Boolean columns: Boolean values are treated in the same way as string columns. That is, boolean features are represented as “column\_name=true” or “column\_name=false”, with an indicator value of 1.0.

Null (missing) values are ignored (implicitly zero in the resulting feature vector).

The hash function used here is also the MurmurHash 3 used in HashingTF. Since a simple modulo on the hashed value is used to determine the vector index, it is advisable to use a power of two as the numFeatures parameter; otherwise the features will not be mapped evenly to the vector indices.

Examples

Assume that we have a DataFrame with 4 input columns real, bool, stringNum, and string. These different data types as input will illustrate the behavior of the transform to produce a column of feature vectors.

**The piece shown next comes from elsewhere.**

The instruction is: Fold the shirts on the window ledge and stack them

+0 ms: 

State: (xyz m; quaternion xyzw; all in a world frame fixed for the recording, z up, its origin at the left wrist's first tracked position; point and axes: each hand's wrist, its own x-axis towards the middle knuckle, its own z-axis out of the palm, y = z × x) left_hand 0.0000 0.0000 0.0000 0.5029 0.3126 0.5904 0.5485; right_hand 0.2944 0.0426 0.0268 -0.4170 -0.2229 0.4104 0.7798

| real | bool  | stringNum | string |
| ---- | ----- | --------- | ------ |
| 2.2  | true  | 1         | foo    |
| 3.3  | false | 2         | bar    |
| 4.4  | false | 3         | baz    |
| 5.5  | false | 4         | foo    |

Then the output of FeatureHasher.transform on this DataFrame is:

| real | bool  | stringNum | string | features                                                  |
| ---- | ----- | --------- | ------ | --------------------------------------------------------- |
| 2.2  | true  | 1         | foo    | (262144,\[51871, 63643,174475,253195],\[1.0,1.0,2.2,1.0]) |
| 3.3  | false | 2         | bar    | (262144,\[6031,  80619,140467,174475],\[1.0,1.0,1.0,3.3]) |
| 4.4  | false | 3         | baz    | (262144,\[24279,140467,174475,196810],\[1.0,1.0,4.4,1.0]) |
| 5.5  | false | 4         | foo    | (262144,\[63643,140467,168512,174475],\[1.0,1.0,1.0,5.5]) |

The resulting feature vectors could then be passed to a learning algorithm.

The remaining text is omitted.